**TASK**
Beneath this task are records; tally the lines in them that contain "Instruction" and report only the number.

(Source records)

--------

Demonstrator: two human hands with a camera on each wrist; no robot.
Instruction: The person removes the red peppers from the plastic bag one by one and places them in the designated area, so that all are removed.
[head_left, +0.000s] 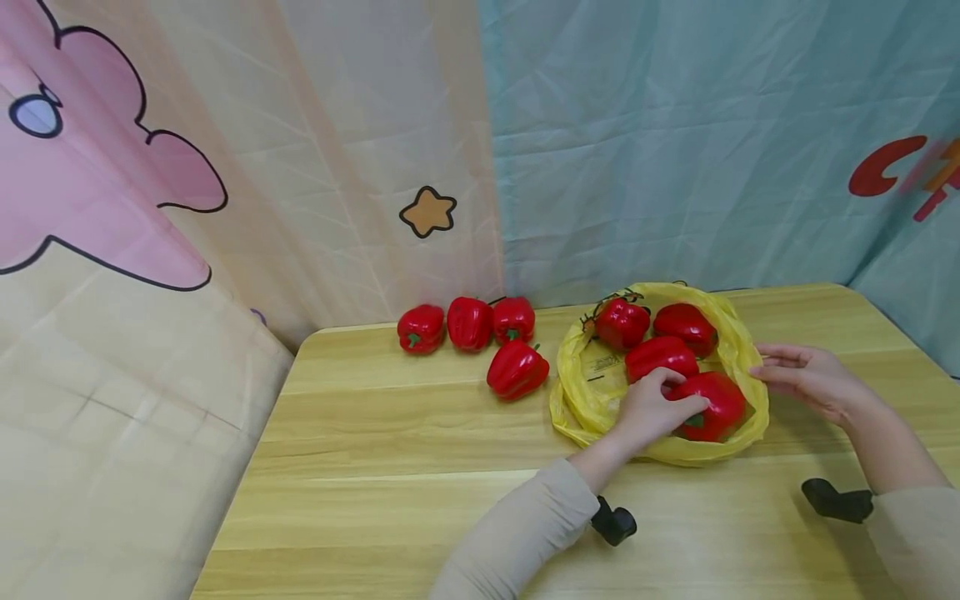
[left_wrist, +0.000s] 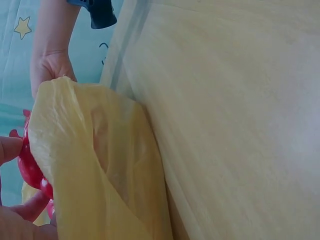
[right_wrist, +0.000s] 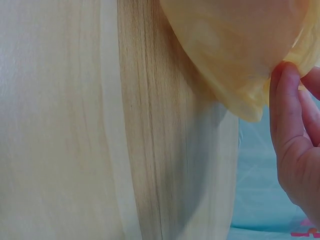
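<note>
A yellow plastic bag [head_left: 572, 398] lies on the table with its mouth rolled wide, and several red bell peppers sit inside. My left hand [head_left: 651, 408] reaches over the near rim and grips the nearest bell pepper [head_left: 726, 407] with thumb and fingers. In the left wrist view that pepper [left_wrist: 30, 167] is partly hidden by the bag wall [left_wrist: 100, 165]. On the right side, my right hand [head_left: 813, 379] pinches the bag's edge. The right wrist view shows its fingertips meeting on the thin yellow plastic [right_wrist: 235, 45].
Left of the bag, several more red bell peppers lie loose, one pepper [head_left: 517, 370] closer to it than the others [head_left: 422, 328]. A printed curtain [head_left: 637, 150] hangs behind the wooden table [head_left: 375, 492]. Black wrist devices [head_left: 836, 502] sit under both forearms.
</note>
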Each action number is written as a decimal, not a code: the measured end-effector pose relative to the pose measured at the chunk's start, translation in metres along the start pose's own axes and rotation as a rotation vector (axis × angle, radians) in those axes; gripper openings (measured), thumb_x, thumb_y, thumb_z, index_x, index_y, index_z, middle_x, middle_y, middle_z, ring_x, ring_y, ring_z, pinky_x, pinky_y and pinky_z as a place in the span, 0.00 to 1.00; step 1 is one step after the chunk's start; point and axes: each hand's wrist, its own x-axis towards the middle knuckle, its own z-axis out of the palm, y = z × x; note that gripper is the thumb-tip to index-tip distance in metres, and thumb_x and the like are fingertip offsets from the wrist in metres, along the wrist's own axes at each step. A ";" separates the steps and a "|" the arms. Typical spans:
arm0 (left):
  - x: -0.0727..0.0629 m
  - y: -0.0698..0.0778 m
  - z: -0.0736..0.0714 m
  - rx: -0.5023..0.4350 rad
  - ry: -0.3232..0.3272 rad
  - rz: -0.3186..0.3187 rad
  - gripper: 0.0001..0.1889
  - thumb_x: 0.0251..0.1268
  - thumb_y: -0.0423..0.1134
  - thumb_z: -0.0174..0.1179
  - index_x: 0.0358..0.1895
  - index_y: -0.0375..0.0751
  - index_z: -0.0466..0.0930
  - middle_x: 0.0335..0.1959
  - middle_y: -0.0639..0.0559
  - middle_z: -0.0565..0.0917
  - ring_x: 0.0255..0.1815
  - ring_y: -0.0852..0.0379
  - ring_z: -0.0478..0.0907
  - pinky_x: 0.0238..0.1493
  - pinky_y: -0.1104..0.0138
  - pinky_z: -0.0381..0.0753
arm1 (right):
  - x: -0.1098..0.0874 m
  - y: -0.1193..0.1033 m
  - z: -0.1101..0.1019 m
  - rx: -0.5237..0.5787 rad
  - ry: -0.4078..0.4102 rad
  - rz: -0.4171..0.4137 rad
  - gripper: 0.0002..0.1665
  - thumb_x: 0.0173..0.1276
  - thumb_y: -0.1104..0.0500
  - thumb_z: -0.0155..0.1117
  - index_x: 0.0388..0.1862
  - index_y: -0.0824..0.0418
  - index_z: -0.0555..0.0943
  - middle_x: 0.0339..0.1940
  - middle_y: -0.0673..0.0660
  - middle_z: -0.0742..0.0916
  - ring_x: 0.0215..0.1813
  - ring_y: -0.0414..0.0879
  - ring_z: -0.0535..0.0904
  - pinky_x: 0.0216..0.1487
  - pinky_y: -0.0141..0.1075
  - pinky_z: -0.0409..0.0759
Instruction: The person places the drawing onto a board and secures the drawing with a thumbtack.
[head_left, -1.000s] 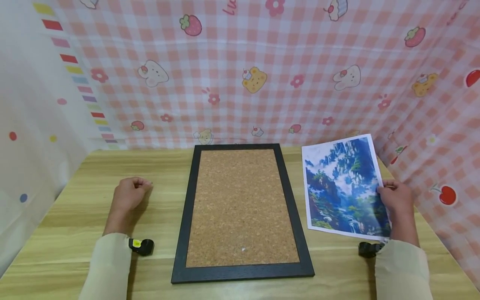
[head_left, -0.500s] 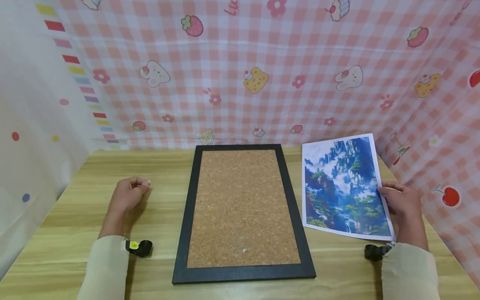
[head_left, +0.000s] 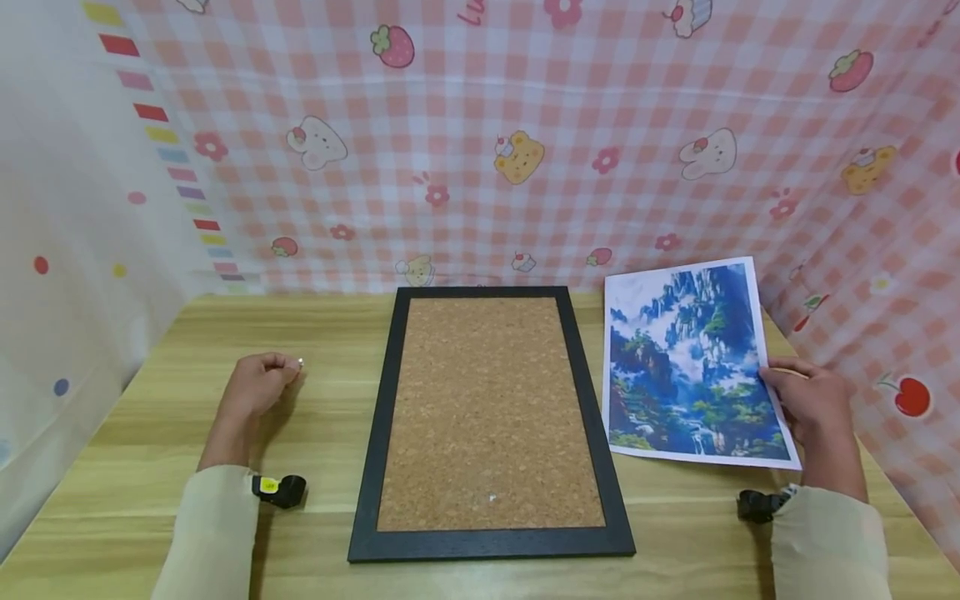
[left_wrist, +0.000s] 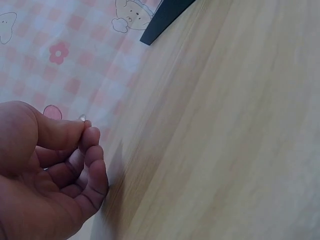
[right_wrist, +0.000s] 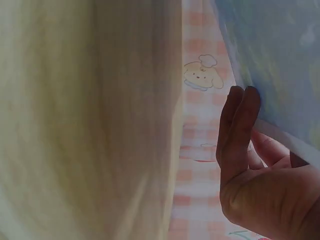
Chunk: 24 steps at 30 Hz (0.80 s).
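Observation:
A black-framed cork board lies on the wooden table between the two hands. To its left, my left hand pinches a tiny shiny tack-like piece between thumb and forefinger. In the left wrist view only a clear tip of the piece shows past the fingertips. Beyond the board's right side, my right hand pinches the right edge of a white-bordered landscape print with blue mountains and a waterfall. The print is held tilted up, its lower left corner overlapping the board's frame in the head view.
A small whitish spot shows near the lower part of the cork. The wooden table runs back to a pink checked cloth hanging behind, with cloth also on the left and right sides.
The right hand has shifted slightly right, and the print now stands a little more upright. The left hand stays nearly in place, the shiny piece now showing at its fingertips. The head view has shifted slightly.

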 end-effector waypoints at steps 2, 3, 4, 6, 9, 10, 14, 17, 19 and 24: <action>0.000 0.001 0.001 -0.010 -0.002 -0.007 0.14 0.77 0.38 0.52 0.45 0.26 0.78 0.39 0.48 0.78 0.41 0.54 0.71 0.38 0.68 0.73 | -0.002 -0.003 0.001 -0.013 -0.001 -0.013 0.29 0.78 0.52 0.58 0.71 0.65 0.70 0.24 0.39 0.80 0.26 0.38 0.83 0.31 0.36 0.85; 0.000 0.001 0.001 -0.015 -0.002 -0.012 0.14 0.77 0.38 0.52 0.46 0.26 0.78 0.38 0.48 0.78 0.41 0.54 0.71 0.38 0.68 0.73 | -0.003 -0.005 0.001 -0.015 0.001 -0.019 0.29 0.78 0.52 0.58 0.71 0.65 0.71 0.24 0.39 0.80 0.26 0.37 0.83 0.31 0.36 0.85; 0.000 0.001 0.001 -0.021 -0.002 -0.015 0.14 0.77 0.38 0.52 0.46 0.26 0.78 0.38 0.48 0.78 0.40 0.55 0.71 0.37 0.68 0.73 | -0.003 -0.006 0.002 -0.015 0.000 -0.024 0.28 0.78 0.52 0.58 0.70 0.65 0.71 0.24 0.38 0.80 0.26 0.37 0.83 0.31 0.35 0.85; 0.000 0.002 0.001 -0.035 0.000 -0.022 0.14 0.77 0.38 0.52 0.46 0.26 0.78 0.38 0.49 0.77 0.40 0.55 0.70 0.37 0.68 0.73 | -0.005 -0.009 0.003 -0.001 0.000 -0.031 0.26 0.78 0.53 0.58 0.69 0.64 0.73 0.24 0.38 0.80 0.27 0.37 0.83 0.30 0.35 0.85; -0.001 0.002 0.001 -0.048 -0.003 -0.026 0.15 0.79 0.40 0.51 0.47 0.27 0.77 0.39 0.49 0.77 0.40 0.55 0.70 0.38 0.67 0.73 | -0.007 -0.011 0.004 0.028 -0.006 -0.038 0.23 0.78 0.54 0.59 0.67 0.61 0.74 0.25 0.38 0.80 0.27 0.37 0.83 0.30 0.34 0.85; -0.001 0.002 0.001 -0.053 -0.006 -0.025 0.15 0.79 0.40 0.51 0.47 0.27 0.77 0.40 0.49 0.77 0.40 0.55 0.70 0.38 0.67 0.73 | -0.008 -0.012 0.004 0.037 -0.009 -0.039 0.22 0.78 0.54 0.59 0.66 0.59 0.75 0.25 0.38 0.81 0.27 0.37 0.83 0.29 0.35 0.85; 0.000 0.003 0.002 -0.063 -0.011 -0.015 0.16 0.80 0.42 0.51 0.47 0.27 0.77 0.40 0.50 0.77 0.39 0.56 0.70 0.37 0.66 0.74 | -0.010 -0.016 0.004 0.067 -0.021 -0.048 0.17 0.77 0.54 0.60 0.61 0.55 0.77 0.25 0.39 0.82 0.27 0.38 0.84 0.29 0.35 0.85; 0.000 0.003 0.002 -0.059 -0.009 0.016 0.17 0.80 0.42 0.51 0.47 0.27 0.77 0.39 0.50 0.78 0.39 0.57 0.70 0.36 0.67 0.74 | -0.013 -0.017 0.005 0.104 -0.045 -0.085 0.12 0.77 0.55 0.61 0.56 0.53 0.80 0.26 0.39 0.83 0.27 0.38 0.84 0.29 0.34 0.85; -0.001 0.003 0.002 -0.047 -0.009 0.037 0.16 0.81 0.41 0.51 0.47 0.27 0.77 0.39 0.50 0.79 0.38 0.57 0.70 0.35 0.68 0.74 | -0.014 -0.016 0.005 0.144 -0.074 -0.115 0.08 0.77 0.56 0.61 0.51 0.50 0.82 0.27 0.40 0.83 0.28 0.38 0.84 0.29 0.35 0.85; -0.001 0.003 0.002 -0.008 -0.017 0.078 0.16 0.81 0.40 0.51 0.47 0.26 0.77 0.40 0.47 0.78 0.38 0.56 0.70 0.34 0.69 0.73 | -0.016 -0.017 0.003 0.224 -0.134 -0.184 0.08 0.76 0.57 0.62 0.39 0.44 0.85 0.29 0.41 0.84 0.29 0.39 0.84 0.29 0.34 0.85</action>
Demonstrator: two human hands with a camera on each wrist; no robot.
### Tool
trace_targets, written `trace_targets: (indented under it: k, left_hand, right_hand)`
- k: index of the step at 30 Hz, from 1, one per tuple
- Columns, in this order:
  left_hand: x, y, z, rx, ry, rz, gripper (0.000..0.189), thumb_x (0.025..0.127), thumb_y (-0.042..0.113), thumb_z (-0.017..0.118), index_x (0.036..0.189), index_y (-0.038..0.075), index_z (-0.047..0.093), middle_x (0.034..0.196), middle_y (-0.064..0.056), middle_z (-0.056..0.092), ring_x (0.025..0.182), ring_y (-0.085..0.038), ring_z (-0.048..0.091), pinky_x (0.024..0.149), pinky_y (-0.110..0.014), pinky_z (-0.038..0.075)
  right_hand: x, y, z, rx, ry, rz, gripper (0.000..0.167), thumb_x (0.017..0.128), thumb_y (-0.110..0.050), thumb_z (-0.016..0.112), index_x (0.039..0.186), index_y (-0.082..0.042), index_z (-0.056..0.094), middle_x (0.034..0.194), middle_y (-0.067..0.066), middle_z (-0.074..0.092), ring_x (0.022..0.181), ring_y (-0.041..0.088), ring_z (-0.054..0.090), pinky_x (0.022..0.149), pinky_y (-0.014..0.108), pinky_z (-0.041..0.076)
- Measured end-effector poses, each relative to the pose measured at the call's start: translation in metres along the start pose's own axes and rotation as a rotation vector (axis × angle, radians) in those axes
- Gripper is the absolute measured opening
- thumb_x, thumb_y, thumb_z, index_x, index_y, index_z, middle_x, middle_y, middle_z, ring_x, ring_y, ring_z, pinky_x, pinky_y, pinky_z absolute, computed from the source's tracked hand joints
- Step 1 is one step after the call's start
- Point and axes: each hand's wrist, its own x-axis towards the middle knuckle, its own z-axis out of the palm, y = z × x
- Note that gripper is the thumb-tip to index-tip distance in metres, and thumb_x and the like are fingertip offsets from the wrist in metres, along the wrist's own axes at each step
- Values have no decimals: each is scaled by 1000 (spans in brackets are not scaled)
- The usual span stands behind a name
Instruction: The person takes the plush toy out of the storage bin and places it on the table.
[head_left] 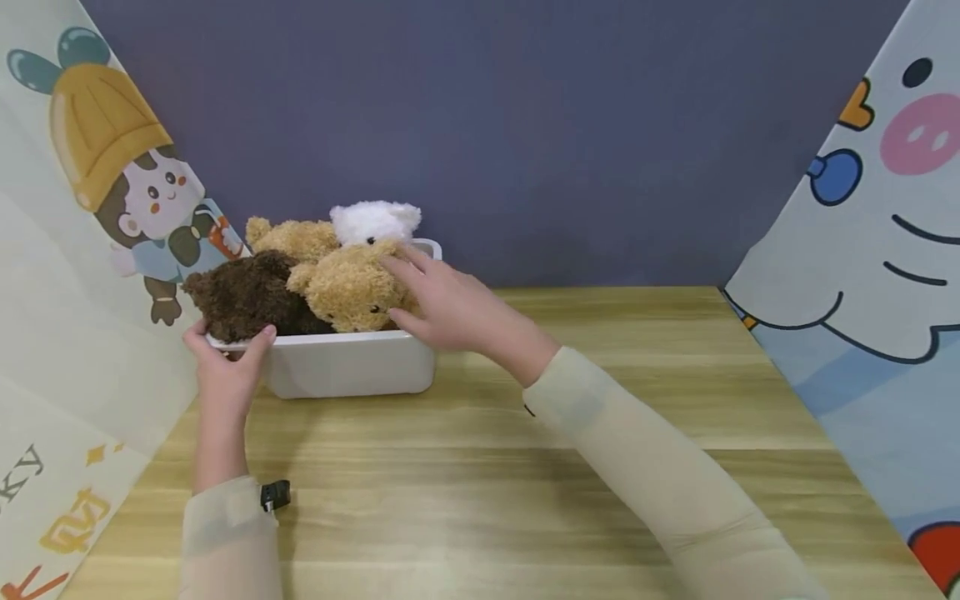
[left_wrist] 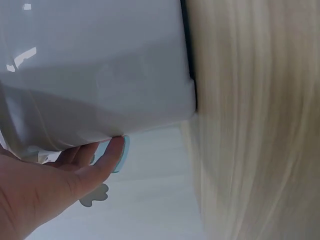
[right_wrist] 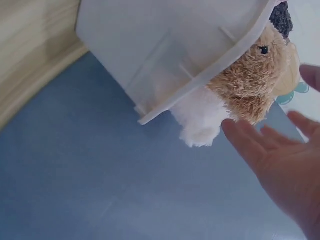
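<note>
Your left hand (head_left: 227,371) grips white bin (head_left: 348,367) at near left corner, on worktop (head_left: 450,508). Your right hand (head_left: 459,310) spread wide at front tan bear (head_left: 345,287), in bin beside dark brown bear (head_left: 243,296).

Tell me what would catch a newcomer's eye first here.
Probably the plush bears in the white bin, at the back left of the wooden table: a dark brown bear at left, a white bear at the back, and two tan bears. The right hand is at the front tan bear, and the left hand grips the bin's front left corner. Then the cartoon child on the left wall draws the eye.
</note>
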Motion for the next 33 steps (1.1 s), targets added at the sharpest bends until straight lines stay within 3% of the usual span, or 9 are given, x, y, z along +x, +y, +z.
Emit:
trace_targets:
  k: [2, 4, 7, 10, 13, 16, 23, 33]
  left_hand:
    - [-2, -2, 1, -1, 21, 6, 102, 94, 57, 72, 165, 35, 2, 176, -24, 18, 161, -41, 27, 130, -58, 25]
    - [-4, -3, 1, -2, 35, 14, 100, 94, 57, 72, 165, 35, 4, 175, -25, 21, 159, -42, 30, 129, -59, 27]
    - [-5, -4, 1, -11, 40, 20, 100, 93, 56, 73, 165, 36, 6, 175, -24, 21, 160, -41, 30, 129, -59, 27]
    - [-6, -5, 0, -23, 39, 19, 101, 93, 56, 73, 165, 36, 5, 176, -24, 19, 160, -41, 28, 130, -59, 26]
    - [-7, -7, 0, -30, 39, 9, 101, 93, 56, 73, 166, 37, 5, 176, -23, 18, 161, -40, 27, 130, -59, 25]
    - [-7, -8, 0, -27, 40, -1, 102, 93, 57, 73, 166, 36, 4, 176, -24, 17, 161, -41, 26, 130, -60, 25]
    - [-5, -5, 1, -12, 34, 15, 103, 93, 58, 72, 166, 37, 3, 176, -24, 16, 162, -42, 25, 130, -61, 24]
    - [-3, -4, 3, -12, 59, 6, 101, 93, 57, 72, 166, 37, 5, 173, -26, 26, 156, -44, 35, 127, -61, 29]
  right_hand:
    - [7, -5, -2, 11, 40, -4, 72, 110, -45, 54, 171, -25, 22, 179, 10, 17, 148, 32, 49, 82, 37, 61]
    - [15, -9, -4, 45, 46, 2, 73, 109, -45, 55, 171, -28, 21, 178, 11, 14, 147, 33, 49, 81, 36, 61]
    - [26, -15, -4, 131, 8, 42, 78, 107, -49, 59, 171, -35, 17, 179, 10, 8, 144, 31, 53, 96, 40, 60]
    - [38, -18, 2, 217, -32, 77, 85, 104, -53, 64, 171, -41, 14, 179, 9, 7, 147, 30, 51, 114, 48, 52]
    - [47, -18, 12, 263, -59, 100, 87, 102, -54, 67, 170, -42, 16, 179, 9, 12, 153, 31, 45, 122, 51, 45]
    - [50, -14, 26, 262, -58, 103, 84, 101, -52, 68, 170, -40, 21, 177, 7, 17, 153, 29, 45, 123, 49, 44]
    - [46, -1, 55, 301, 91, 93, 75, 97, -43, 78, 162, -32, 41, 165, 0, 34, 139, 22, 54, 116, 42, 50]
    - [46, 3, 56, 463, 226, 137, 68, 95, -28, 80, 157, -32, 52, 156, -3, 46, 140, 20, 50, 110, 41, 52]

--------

**REPLY TO THE TASK**
3